With this body of work, he attempts to portray the body as both a tangible thing and a place of universal experience. Faceless, silent poses represent the body as a physical yet elusive dwelling place. Divisions within and between bodies suggest psychological and emotional states, human relationships, and the connections and disconnections which lie beneath the physical surface.

Melissa Walter: Smallest of Places | Through November 7

San Diego-based abstract and mixed media artist, Melissa Walter, combines art and science in this exhibition that explores the development of DNA analysis. The artwork provides an abstracted visual interpretation of the development of DNA analysis used to process criminal evidence.

Melissa uses a mark-making technique that goes from visceral to more precise, reflecting the evolution in accuracy as the technology has developed.

Taylor Chapin: Consumption Capital | Through September 12

Never look at a grocery store the same thanks to San Diego-based oil and acrylic painter, Taylor Chapin. This four-wall painting-based installation mimics a grocery store with the intent to evoke feelings of overwhelming claustrophobia in order to acknowledge the current age of anxiety and the role of extreme consumption in a period marked by pseudo-nourishment, both individually and globally.

The 21st-century shopper is inundated with a preposterously debilitating slew of choices for any given product. The series questions what it means to consume through an exploration of overabundant excess methodically deployed through painterly reproduction and repetition.

While referencing the mechanical structure of a chain grocery store, the objects represented in the paintings deny any logical structure of product organization. Shown in varying states of disarray, the work points to the hidden,
or not so hidden, cracks in our highly regimented economic and political system. Consumption Capital was developed at The Hillstreet Country Club in Oceanside, CA and expands on that 2019 exhibition Real Big Deals curated by Dinah Poellnitz.⠀

Mark Bryce: Love & War | Through September 19:

Comprised of 39 paintings, San Diego-based contemporary painter and visual artist, Mark Bryce, explores the deepening interest in universal topics such as love, violence, human frailty, and loneliness. Bryce pursues an open exploration of painting and uses paint and wood panel to skillfully investigate contemporary ideas and ideologies.

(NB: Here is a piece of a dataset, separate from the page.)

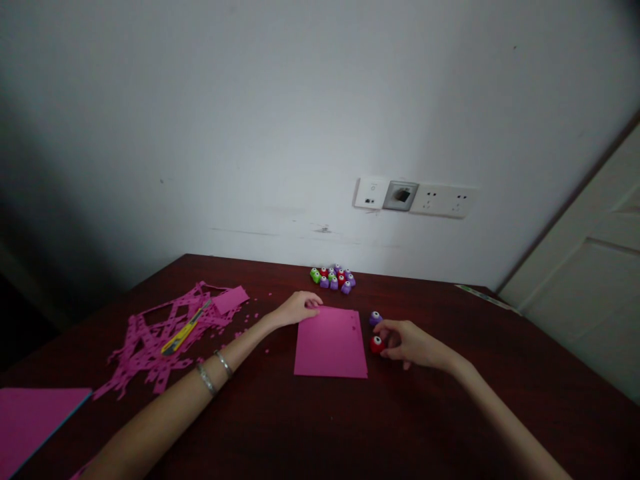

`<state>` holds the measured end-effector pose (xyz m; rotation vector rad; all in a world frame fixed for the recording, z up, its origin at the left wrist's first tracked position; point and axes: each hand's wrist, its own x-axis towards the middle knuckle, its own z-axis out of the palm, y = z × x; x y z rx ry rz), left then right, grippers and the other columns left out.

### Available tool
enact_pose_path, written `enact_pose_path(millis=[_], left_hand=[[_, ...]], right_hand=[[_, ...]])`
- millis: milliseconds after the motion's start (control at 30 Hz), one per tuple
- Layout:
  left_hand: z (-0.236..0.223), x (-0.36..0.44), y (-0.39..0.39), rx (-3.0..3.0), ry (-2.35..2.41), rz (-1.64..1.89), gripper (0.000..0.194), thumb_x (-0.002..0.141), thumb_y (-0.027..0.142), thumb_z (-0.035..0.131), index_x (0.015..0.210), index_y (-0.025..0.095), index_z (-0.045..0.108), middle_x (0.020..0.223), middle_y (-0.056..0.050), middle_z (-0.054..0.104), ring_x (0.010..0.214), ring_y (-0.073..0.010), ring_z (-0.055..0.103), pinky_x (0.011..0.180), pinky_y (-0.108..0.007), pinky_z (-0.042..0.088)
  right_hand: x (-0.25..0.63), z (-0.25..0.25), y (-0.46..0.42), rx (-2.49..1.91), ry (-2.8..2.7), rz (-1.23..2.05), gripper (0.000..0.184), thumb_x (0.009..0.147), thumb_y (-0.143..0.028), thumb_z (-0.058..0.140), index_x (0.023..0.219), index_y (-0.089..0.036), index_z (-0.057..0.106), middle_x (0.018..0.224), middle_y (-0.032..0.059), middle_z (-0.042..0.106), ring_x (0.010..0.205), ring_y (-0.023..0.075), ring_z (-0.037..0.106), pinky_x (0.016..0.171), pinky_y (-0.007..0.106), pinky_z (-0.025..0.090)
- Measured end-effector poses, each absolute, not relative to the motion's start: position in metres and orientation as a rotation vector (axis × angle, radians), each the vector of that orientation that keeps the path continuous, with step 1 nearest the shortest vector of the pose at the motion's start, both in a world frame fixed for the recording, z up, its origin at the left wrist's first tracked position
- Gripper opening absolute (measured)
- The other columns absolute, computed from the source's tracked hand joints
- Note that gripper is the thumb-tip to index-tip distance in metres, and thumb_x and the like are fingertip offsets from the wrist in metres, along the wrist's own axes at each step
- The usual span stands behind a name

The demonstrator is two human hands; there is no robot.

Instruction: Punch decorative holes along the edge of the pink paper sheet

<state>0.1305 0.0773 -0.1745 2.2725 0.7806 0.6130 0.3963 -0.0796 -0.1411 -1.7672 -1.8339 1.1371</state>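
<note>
A stack of pink paper (331, 347) lies on the table, its sheets slightly out of line at the right edge. Small punched marks show near its top right corner. My left hand (299, 309) is at the top left corner, fingers curled, with the thumb on the paper. To the right of the stack, my right hand (410, 343) has its thumb and forefinger closed around a red craft punch (377, 345) with a white button. A purple craft punch (375, 319) stands just beyond those fingers.
Several green, red and purple craft punches (334, 283) cluster near the wall. At left, a yellow utility knife (186, 328) lies on pink paper scraps (145, 340). A larger pink sheet (40, 420) covers the front left. A ruler-like strip (487, 298) lies along the right edge.
</note>
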Motion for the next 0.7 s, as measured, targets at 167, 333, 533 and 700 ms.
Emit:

Deeply aware of the historical precedents of realist painting, he sometimes evokes images and memories, while at other times uses the elements of painting to its own end. With technical virtuosity, Bryce develops his narratives with cleverness and wit that engage the viewer in his distinctive artistic language. Fundamental to this exhibition is the commanding use of Bryce’s exquisite pictorial technique, capable of portraying an object, as well as a classic work of art, in the most faithful way.

Originally organized by the Centro Cultural Tijuana (CECUT), OMA expanded on that earlier exhibition with new works and situates the San Diego-based artist’s work within the social and political contexts that are essential to his practice. The newer paintings are anchored by a selection of earlier pieces that illustrate the breadth of his work and the vast possibilities of painting itself.

See you there….and stay healthy, San Diego!